One of the things that Rahimi liked was that Scopely gave Rahimi’s studio creative freedom to make the right decisions for Marvel Strike Force and other games, such as an upcoming Avatar title. Rahimi said Scopely’s leaders understood that the team was functioning well and it needed support, rather than a change in direction.

“I personally feel more empowered at Scopely than I have anywhere,” Rahimi said. “That allows me to empower my people and that benefits everyone. Unfortunately, there are companies that approach M&A in a very different way. They make changes in leaders or modify game concepts or swap out intellectual properties. And that proves to be disruptive.

“You can’t do that,” Rahimi said. The way you need to approach a team, especially a team that’s already successful, is really understanding what they do well, really understanding what you can bring to the table, and forming a partnership that is based on trust and transparency and candor,” and then accelerating the growth after the acquisition.

“The team went for it, and those decisions paid off,” Rahimi said.

Scopely did know where it had to make investments, and that was in marketing and acquiring new users, Loeb said in our fireside chat. It knew it had to do this in order to capture the players for the long term. Scopely applied its talent in user acquisition, something that it handles through its central technology services, and that really paid off, Rahimi said. That helped the game find new audiences around the globe. O’Brien said that the combination of the two companies led to the growth acceleration for the game and all of the game’s key performance indicators, such as how often players will play the game in the week. Scopely has also added a lot of the FoxNext Game team members into leadership positions at Scopely.

“We knew we could learn as much from them as they could from us,” O’Brien said.

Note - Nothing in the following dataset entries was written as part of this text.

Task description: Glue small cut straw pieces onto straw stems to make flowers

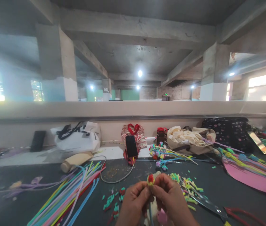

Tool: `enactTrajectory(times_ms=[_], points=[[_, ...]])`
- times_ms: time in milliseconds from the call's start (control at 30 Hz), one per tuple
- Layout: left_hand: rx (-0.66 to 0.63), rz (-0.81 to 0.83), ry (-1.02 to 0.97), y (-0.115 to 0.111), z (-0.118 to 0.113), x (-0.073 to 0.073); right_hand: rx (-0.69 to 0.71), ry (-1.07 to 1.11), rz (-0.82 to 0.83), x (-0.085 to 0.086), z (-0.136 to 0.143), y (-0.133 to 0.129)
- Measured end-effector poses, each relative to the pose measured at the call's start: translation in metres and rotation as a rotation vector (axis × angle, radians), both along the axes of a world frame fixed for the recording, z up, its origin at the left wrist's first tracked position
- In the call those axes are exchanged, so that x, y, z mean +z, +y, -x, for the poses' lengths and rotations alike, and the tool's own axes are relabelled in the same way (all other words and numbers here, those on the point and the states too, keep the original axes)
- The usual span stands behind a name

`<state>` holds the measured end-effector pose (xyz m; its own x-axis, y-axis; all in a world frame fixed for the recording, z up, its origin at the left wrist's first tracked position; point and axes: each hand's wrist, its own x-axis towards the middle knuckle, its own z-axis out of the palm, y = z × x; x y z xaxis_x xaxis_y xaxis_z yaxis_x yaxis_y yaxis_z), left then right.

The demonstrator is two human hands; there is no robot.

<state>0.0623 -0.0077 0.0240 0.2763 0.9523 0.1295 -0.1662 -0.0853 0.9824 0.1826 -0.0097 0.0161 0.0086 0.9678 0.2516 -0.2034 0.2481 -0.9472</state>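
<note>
My left hand (135, 198) and my right hand (170, 196) meet at the bottom centre, fingertips closed around a small pipe-cleaner flower (150, 180). Its top is red with a yellow ring beneath, and a blue stem (150, 213) hangs down between the palms. The undersides of my fingers are hidden. Short cut pieces of green and red pipe cleaner (110, 201) lie left of my left hand. Beyond my right hand are yellow and green cut pieces (191, 188), with large scissors (209, 205) beside them, red-handled and lying on the dark table.
Long coloured pipe cleaners (69, 196) spread at the left. A phone (131, 147) on a charging cable leans on a patterned bag (141, 141). Finished flower stems (163, 153), a bottle (160, 136) and a cloth bag (191, 141) stand behind. A pink sheet (243, 175) lies right.
</note>
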Motion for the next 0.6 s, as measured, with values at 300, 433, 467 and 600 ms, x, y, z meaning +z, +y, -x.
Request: enactTrajectory(times_ms=[300, 433, 467, 600], points=[[0.037, 0.056, -0.035, 0.001, -0.006, -0.004, -0.05, 0.01, -0.034, 0.004, 0.004, -0.004], [0.037, 0.06, -0.046, 0.002, -0.008, -0.008, -0.037, 0.014, -0.037, 0.005, 0.004, -0.005], [0.04, 0.061, -0.045, 0.002, -0.008, -0.009, -0.035, 0.013, -0.035, 0.005, 0.003, -0.005], [0.042, 0.076, -0.064, 0.003, -0.009, -0.012, -0.024, 0.01, -0.04, 0.007, 0.002, -0.006]])
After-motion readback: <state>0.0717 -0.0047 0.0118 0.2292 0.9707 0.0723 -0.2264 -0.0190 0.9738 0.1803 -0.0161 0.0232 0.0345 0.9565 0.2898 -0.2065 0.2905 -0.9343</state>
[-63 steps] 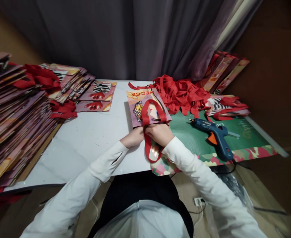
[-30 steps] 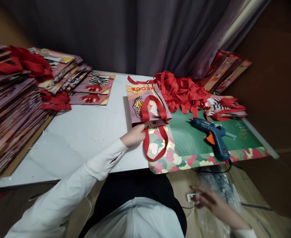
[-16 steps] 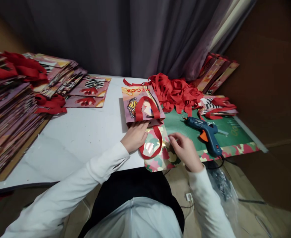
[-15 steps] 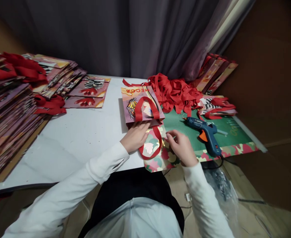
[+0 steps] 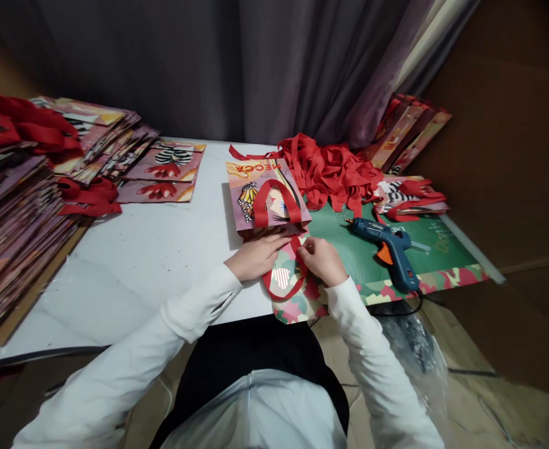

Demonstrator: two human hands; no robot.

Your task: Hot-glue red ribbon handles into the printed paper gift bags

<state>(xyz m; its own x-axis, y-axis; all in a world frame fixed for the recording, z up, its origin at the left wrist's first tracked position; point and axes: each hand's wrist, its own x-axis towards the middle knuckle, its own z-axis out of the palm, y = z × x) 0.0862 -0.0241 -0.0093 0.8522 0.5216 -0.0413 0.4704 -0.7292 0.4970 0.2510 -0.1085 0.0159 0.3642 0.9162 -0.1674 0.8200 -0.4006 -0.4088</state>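
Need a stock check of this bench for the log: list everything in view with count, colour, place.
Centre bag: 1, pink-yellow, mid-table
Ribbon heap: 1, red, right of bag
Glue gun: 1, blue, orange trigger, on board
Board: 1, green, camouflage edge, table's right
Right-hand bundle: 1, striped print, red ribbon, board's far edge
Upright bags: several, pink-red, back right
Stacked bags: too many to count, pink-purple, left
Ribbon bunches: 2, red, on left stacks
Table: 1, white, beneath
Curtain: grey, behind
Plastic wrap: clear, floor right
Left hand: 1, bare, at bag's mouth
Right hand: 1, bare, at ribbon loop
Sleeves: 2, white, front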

One of the new leaders at Scopely is Aaron Loeb, its chief business officer. He was also president of FoxNext Games before the acquisition. I also spoke with Loeb in a session at the GamesBeat Summit 2021 event about how Scopely is gathering its learnings into what it calls the Scopely Operating System. It’s really more about all of the processes and culture at Scopely. That’s all in service of becoming the definitive free-to-play game company, Loeb said.

“Our tools, our technology, everything is built around enabling the vision of the game team to go and do what they’re seeking to do to grow the game based on their vision,” Loeb said. “Scopely is really focused on the core problem set of making a great game, which is going and finding the right talent, the right leadership, people with a vision for what they want, and then supporting them with both the right technology but also the right resources to go out and actually chase that vision.”

Loeb said that Scopely had a game that was lost in the wilderness. It decided to restart the effort and reconstitute the vision.

“It pushed through those dark hours the soul when it looked like they couldn’t make it,” Loeb said. “That game is now one of our biggest hits.”

“This culture starts with hiring the smartest people you can find who are also really humble, who are excited about learning from each other,” Loeb said. “Our culture is a learning culture. We often talk about the company as a learning machine.”

The lesson of that for other companies is that it’s easy to fall into a pattern of operating with blinders on, with a focus on execution. But Loeb believes it’s important to question the pattern and have a desire for learning new ways of thinking. It turns out this way of thinking at the company is good for players too. It leads to changes in the experience for gamers, even in areas that were previously thought as solved problems.

“Our people are incredibly dedicated to challenging their own assumptions,” Loeb said. “We are, we are skeptical of opinions, particularly our own. And I think that that’s a really critical factor to building a great learning culture.”